An interesting study on the return on investment from implementing an electronic health record (EHR) appears In the March 2013 issue of Health Affairs. Based on survey data from 49 community practices that participated in the Massachusetts eHealth Collaborative, the authors found that the average physician has lost $43,743 over five years with just 27 percent of practices achieving a positive ROI. Among practices with 1-5 physicians, the average loss was even higher at over $50,000. The findings are based on the purchase of various commercial EHR systems but none were Hello Health.
The results tell a disturbing story when we consider the financial challenges already facing primary care practices.
First, let’s start with the cost picture. The primary cost savings were from lower paper medical record costs, with 55 percent of practices reporting such savings. Forty-five percent reported lower dictation expenses and 27 percent lower billing services expenses. Offsetting cost savings for 22 percent of practices were higher physician costs related to more time spent using the EHR compared to time devoted to a paper-based system.
How about revenue? Primarily revenue gains came from improved efficiencies that resulted in shorter patient visits and higher patient volume. A Faustian trade-off? Eighteen percent of practices reported higher reimbursements because of improved billing and more accurate coding facilitated by an EHR.
Characteristics of positive ROI practices were the ability to reduce outsourced dictation and billing services and support staff by either eliminating positions or reducing hours. The average ROI for practices with a positive ROI was a significant $170,503 over five years.
The report does not spend a lot of time discussing a fundamental driver of all the ROI data – the cost of the EHR in the first place. The average cost for hardware, software and implementation costs was an astounding $130,822 for all practices, and even among the positive ROI practices the cost exceeded $95,000.
Consider the impact of a free EHR. We wipe out the $130,822 average cost that craters the ROI for a practice from the outset.
Now consider the impact of a revenue-generating EHR. Add a new line of revenue opportunity from patient subscriptions. For a practice with 500 subscribing patients, this will generate over $12,000 in recurring revenue each year. Add a new line of revenue for secure online video visits. At a rate of just 2 such visits per week at $60 per visit, a physician can generate a further $6,000. Add a new line of revenue for getting paid for medical record requests through RapidRecords. This can be thousands more in revenue a year. And the daily volume of patients did not increase to achieve this income growth, helping the quality of life for an already overworked physician.

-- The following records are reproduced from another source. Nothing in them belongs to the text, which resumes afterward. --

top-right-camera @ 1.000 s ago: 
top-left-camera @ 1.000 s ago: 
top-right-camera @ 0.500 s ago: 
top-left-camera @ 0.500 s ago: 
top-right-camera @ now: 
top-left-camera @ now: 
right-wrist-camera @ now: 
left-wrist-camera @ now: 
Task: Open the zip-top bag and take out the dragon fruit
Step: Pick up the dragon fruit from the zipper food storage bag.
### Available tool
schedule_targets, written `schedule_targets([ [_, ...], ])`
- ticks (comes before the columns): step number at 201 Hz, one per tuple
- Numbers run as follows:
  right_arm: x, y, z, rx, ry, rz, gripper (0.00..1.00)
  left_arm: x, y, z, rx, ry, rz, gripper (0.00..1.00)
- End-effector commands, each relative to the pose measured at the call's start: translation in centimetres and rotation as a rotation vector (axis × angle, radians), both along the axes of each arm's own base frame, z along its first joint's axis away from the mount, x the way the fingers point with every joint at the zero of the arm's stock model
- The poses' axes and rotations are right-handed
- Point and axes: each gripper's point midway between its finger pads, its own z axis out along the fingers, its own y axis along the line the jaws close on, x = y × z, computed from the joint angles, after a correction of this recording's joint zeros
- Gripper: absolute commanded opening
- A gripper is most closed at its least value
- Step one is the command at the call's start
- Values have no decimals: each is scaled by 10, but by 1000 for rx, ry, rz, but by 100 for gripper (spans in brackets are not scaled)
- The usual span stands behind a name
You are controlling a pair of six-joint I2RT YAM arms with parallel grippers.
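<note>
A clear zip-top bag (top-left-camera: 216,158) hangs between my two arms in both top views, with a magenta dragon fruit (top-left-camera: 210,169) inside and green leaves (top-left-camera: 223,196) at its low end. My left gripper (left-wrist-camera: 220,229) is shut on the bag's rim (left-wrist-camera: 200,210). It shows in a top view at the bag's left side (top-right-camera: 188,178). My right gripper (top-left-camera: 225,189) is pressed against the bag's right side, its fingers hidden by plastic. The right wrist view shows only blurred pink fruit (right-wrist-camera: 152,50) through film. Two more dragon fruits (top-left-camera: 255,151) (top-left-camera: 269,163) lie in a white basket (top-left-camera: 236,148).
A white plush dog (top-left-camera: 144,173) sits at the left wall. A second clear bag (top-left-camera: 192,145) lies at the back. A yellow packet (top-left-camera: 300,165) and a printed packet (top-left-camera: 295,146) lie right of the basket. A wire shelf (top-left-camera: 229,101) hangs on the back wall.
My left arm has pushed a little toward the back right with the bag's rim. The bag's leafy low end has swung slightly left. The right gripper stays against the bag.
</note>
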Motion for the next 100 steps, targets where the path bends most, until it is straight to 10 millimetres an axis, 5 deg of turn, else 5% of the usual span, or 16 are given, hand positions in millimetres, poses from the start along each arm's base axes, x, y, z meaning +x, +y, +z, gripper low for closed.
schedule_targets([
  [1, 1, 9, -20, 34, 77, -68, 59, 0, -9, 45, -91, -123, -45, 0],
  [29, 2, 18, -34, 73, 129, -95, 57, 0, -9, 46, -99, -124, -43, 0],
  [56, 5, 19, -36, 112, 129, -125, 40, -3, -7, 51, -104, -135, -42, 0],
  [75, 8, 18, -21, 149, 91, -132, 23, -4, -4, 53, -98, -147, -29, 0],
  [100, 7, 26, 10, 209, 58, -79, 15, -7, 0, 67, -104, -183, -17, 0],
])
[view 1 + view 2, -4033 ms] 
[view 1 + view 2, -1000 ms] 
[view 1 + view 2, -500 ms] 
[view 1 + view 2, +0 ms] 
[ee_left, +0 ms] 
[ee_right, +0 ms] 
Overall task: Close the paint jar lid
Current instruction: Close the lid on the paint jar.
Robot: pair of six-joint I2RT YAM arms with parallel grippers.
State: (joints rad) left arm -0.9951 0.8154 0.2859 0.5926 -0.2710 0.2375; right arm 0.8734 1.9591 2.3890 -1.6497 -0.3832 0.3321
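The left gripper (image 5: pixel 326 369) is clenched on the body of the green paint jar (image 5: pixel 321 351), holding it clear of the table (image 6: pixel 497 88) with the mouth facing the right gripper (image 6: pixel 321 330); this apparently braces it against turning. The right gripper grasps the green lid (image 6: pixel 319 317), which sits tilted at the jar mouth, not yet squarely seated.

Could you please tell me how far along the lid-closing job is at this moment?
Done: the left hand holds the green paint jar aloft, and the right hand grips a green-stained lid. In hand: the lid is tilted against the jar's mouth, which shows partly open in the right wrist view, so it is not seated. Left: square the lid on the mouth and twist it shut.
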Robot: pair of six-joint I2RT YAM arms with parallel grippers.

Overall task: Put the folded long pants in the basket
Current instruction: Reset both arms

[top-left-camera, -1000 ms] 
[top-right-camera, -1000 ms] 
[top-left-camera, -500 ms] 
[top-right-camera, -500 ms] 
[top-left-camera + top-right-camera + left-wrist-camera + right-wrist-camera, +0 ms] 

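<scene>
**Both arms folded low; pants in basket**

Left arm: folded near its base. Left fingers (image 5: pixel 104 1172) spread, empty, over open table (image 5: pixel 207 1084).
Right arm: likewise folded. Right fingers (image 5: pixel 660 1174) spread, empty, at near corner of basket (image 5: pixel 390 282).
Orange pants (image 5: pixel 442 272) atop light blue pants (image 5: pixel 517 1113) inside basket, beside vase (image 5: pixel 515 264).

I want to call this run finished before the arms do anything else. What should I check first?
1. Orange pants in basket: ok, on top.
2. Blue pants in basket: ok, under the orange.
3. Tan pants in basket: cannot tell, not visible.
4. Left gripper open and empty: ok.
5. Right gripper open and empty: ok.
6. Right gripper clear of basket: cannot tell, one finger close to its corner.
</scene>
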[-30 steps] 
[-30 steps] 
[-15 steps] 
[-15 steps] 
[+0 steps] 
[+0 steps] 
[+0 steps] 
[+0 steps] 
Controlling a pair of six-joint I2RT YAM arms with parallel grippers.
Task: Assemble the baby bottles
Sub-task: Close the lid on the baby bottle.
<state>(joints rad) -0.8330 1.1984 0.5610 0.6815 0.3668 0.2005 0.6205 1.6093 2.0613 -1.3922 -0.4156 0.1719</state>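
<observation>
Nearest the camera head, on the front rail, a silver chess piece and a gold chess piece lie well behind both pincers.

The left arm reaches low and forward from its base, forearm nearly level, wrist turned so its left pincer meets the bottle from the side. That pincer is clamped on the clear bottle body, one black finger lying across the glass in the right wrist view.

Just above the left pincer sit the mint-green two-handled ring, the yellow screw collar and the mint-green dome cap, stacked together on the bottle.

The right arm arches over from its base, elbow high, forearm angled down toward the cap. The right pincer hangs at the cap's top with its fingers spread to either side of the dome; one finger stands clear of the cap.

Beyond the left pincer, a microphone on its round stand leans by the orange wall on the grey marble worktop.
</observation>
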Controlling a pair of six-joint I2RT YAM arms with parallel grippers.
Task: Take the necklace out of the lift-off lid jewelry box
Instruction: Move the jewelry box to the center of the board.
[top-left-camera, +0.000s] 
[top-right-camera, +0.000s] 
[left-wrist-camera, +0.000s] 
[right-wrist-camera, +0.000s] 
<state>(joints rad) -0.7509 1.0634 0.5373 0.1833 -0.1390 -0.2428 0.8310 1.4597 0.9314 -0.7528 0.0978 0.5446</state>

So what does this all mean?
Clearly “mileage will vary” based on a practice’s unique circumstances but the potential for a vastly improved financial outlook is available to practices that adopt a free and a revenue-generating EHR. Among Hello Health customers, the average cost for software is $0, nada, null. Every practice has generated patient subscription revenue. Many have generated incremental revenue from leveraging the platform’s capacity to deliver secure virtual visits at a price they determine and at no additional cost. Many more are leveraging the ability to get paid for more of the work they do every day.
Fiscally speaking taking the “I” out of “ROI” and bringing more to the “R” does more than turn “ROI” on its head. It transforms an electronic health record to an electronic health return for primary care practices.